I would like the listing below retyped exactly, line by line.
### Collected data ###
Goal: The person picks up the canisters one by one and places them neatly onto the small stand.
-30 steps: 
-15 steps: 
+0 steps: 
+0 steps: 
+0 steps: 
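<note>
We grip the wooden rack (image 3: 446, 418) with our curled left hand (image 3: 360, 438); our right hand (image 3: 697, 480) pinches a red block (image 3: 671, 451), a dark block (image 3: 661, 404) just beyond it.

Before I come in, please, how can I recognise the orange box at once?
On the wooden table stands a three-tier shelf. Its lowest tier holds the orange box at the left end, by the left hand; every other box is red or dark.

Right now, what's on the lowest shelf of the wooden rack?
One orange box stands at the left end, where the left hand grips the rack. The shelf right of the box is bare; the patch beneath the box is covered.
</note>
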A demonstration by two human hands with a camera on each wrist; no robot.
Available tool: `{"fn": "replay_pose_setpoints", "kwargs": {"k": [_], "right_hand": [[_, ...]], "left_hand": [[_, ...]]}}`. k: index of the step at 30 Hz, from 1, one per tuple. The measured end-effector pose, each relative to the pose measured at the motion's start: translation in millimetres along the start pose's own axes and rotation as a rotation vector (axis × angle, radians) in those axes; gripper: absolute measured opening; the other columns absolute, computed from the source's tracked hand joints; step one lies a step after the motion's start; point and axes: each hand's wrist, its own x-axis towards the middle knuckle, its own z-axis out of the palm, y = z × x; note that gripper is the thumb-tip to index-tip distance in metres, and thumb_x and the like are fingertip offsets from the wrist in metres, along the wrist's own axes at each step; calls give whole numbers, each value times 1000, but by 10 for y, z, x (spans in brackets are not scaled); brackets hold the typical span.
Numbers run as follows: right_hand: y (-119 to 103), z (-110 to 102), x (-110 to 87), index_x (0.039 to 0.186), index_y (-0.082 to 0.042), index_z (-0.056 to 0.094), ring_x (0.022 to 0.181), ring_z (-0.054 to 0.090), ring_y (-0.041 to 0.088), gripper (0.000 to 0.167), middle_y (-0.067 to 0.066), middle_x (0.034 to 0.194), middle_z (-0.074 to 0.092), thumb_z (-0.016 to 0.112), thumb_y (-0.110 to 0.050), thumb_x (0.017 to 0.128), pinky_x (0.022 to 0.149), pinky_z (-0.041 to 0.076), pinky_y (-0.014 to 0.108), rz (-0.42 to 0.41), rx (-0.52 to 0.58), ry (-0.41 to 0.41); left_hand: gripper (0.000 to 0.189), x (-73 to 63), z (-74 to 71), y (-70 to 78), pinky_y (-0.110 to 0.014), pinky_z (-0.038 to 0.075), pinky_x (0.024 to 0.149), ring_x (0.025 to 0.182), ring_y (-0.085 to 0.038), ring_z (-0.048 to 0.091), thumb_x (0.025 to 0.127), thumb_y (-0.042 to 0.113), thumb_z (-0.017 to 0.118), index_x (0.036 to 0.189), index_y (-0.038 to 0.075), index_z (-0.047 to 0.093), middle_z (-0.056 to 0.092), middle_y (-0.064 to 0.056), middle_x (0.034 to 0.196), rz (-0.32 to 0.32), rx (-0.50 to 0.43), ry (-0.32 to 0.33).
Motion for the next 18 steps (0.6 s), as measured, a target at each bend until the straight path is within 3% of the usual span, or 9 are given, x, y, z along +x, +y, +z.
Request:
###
Written solution:
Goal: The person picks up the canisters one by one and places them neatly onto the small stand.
-30 steps: 
-15 steps: 
+0 steps: 
+0 steps: 
+0 steps: 
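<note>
We grip the wooden rack (image 3: 446, 418) with our curled left hand (image 3: 360, 438); our right hand (image 3: 697, 480) pinches a red block (image 3: 671, 451), a dark block (image 3: 661, 404) just beyond it.

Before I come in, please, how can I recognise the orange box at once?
On the wooden table stands a three-tier shelf. Its lowest tier holds the orange box at the left end, by the left hand; every other box is red or dark.

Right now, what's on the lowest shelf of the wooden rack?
One orange box stands at the left end, where the left hand grips the rack. The shelf right of the box is bare; the patch beneath the box is covered.
</note>
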A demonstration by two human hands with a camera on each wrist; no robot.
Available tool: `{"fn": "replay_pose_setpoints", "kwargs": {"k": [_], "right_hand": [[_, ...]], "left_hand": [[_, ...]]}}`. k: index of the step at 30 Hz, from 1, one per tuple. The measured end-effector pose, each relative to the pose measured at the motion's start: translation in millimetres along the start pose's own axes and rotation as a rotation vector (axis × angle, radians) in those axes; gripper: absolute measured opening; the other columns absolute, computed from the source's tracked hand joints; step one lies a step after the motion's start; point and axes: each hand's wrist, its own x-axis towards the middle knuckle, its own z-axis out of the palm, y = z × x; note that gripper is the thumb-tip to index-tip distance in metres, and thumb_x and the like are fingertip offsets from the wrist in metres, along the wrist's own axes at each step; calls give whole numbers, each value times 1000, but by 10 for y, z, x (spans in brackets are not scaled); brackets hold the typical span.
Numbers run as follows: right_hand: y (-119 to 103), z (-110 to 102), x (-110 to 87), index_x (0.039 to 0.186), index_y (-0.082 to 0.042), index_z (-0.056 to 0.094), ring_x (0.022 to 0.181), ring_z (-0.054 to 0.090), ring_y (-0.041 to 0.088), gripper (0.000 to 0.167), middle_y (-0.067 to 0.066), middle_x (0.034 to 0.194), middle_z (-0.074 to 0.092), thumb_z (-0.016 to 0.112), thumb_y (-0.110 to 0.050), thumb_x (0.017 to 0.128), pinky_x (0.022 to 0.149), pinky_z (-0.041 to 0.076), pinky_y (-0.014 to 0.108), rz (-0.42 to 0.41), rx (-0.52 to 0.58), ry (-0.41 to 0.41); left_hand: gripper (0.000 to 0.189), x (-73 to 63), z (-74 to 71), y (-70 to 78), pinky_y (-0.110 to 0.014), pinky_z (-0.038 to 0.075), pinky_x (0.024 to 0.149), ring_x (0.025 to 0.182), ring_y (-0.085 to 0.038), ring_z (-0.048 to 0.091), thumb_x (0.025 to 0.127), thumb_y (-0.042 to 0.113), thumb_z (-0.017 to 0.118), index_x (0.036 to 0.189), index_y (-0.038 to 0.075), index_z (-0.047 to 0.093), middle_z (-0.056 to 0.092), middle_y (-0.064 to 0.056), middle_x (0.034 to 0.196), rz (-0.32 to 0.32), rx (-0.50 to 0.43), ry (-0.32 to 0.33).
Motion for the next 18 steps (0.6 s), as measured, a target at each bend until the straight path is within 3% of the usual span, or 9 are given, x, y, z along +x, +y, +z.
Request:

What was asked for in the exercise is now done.